[Items from a data source]
────────────────────────────────────────
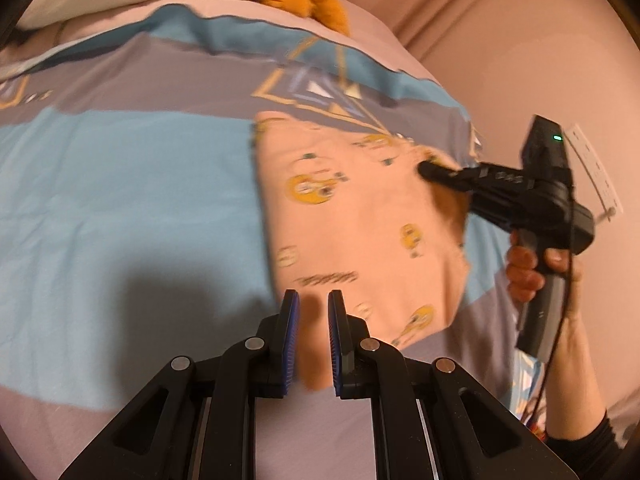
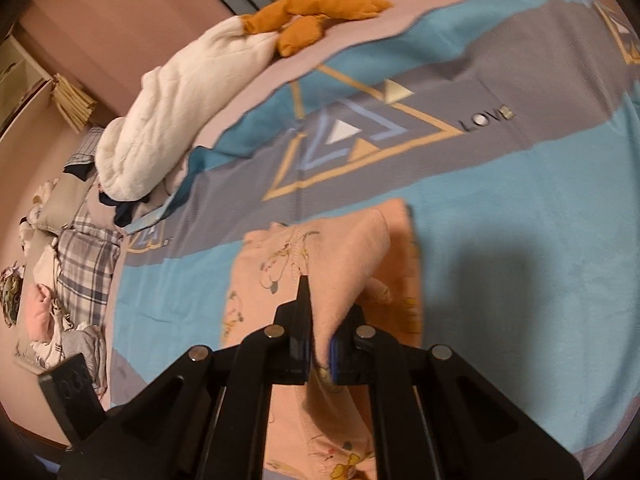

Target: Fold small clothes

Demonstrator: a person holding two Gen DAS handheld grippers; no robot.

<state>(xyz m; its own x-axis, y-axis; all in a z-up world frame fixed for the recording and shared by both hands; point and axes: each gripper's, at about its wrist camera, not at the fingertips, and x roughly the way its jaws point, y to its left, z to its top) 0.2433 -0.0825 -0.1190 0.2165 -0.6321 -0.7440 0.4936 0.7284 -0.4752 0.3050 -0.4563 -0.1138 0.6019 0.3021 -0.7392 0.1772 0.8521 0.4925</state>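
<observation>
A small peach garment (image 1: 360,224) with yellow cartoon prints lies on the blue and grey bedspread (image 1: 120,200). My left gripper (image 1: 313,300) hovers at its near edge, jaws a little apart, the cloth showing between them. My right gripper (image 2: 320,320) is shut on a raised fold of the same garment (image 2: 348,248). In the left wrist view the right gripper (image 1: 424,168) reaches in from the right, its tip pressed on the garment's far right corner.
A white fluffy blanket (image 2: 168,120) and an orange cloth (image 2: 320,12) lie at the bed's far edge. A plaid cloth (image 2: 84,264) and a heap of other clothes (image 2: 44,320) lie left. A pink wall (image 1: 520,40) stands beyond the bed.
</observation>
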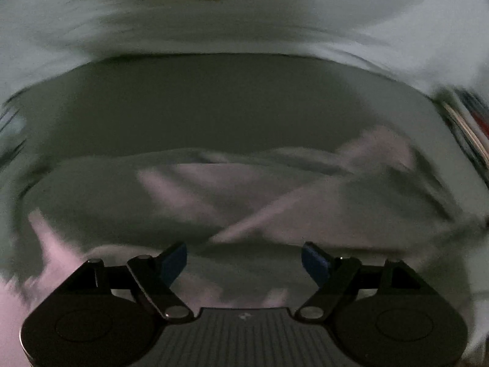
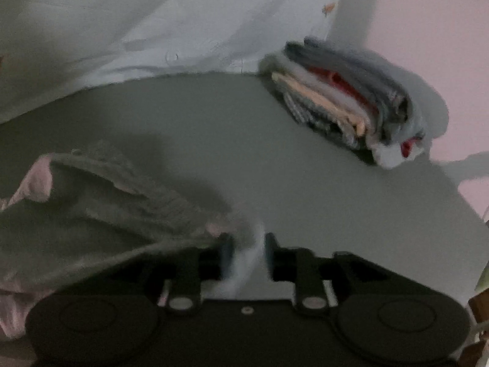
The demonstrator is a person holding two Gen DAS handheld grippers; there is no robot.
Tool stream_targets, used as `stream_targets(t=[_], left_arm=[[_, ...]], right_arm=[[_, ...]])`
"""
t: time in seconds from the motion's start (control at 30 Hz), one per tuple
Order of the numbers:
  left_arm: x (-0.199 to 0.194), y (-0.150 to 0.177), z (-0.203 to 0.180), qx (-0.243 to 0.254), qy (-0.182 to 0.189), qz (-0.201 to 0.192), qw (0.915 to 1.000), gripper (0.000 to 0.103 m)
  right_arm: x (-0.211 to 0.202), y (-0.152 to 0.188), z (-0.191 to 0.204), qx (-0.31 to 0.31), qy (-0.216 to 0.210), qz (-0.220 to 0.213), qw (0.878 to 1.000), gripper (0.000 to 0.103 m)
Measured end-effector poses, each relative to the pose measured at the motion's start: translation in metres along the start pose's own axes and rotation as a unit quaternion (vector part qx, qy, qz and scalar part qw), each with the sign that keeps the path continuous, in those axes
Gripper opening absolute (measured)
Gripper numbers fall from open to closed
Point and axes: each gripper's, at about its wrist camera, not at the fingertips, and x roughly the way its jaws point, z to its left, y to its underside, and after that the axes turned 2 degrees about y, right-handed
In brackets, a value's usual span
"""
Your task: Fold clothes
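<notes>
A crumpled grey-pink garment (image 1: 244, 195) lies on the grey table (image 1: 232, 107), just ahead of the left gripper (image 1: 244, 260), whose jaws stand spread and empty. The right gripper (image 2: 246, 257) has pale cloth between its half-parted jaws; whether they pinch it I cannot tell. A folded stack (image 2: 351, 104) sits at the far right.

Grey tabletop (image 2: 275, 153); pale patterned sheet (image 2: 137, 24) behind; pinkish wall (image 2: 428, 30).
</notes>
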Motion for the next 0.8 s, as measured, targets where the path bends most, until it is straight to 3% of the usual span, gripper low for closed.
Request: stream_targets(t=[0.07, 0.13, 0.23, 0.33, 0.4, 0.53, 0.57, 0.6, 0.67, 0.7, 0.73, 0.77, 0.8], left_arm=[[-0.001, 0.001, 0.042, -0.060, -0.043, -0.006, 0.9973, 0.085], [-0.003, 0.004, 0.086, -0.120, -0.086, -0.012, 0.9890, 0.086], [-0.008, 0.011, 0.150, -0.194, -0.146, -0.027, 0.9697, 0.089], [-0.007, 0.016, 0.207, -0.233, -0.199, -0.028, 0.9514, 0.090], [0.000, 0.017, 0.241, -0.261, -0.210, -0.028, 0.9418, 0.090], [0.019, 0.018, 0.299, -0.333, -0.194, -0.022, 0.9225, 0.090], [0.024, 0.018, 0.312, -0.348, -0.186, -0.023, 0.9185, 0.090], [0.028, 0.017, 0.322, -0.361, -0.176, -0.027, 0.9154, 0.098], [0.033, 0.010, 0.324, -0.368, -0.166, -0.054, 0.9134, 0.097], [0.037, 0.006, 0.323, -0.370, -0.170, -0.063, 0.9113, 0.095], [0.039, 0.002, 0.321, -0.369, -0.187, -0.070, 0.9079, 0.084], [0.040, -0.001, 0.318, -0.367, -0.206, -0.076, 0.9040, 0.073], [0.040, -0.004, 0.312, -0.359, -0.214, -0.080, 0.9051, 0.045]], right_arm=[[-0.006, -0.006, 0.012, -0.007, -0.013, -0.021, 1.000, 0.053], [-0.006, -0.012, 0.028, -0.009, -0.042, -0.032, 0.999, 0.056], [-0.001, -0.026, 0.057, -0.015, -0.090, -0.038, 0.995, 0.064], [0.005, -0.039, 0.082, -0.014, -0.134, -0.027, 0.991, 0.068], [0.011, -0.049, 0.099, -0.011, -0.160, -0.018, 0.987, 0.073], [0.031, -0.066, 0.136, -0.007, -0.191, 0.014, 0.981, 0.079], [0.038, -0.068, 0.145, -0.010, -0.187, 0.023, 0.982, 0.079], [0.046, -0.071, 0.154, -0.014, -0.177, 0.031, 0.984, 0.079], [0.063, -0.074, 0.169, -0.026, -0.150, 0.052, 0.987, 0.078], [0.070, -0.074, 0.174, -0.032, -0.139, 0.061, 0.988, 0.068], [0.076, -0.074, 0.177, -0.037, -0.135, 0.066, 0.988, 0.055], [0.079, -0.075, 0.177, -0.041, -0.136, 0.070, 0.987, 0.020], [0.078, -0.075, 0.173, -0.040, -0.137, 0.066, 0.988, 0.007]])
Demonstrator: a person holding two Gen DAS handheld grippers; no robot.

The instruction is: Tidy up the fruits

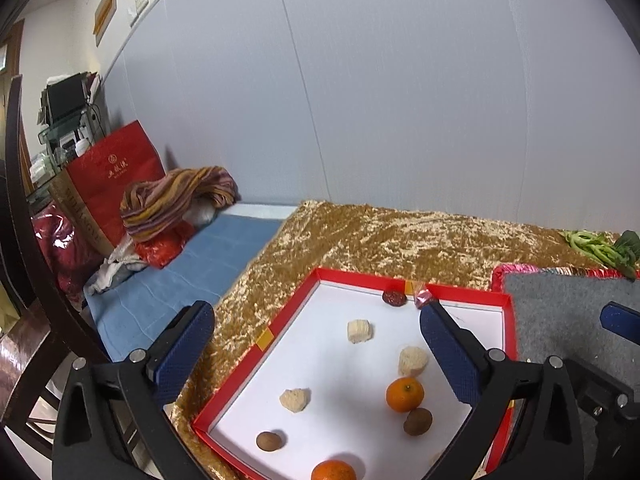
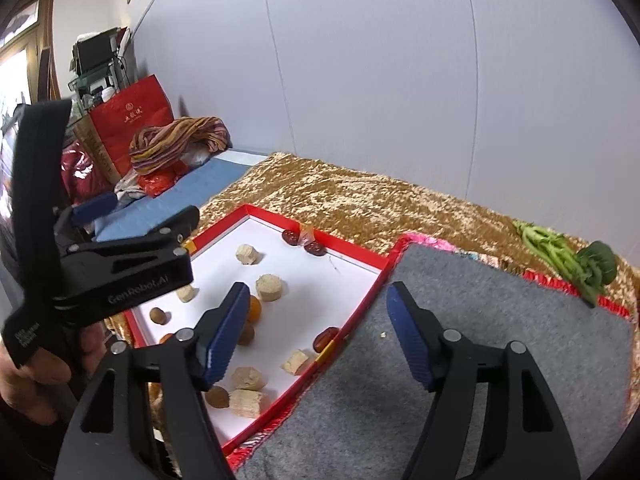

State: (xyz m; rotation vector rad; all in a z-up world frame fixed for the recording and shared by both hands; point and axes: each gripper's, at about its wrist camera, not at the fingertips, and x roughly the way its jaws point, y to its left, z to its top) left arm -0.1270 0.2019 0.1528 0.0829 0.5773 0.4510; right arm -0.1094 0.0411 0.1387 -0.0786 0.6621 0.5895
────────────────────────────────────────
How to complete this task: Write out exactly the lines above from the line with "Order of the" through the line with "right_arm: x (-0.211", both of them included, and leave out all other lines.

Written answer:
Order of the numbers:
  left_arm: x (-0.199 to 0.194), y (-0.150 to 0.177), z (-0.203 to 0.180), qx (-0.243 to 0.254), qy (-0.182 to 0.189), qz (-0.201 to 0.192), qw (0.915 to 1.000), gripper (0.000 to 0.103 m)
  right_arm: x (-0.211 to 0.202), y (-0.152 to 0.188), z (-0.191 to 0.204), qx (-0.31 to 0.31), qy (-0.216 to 0.210), qz (-0.220 to 0.213), qw (0.878 to 1.000), gripper (0.000 to 0.103 m)

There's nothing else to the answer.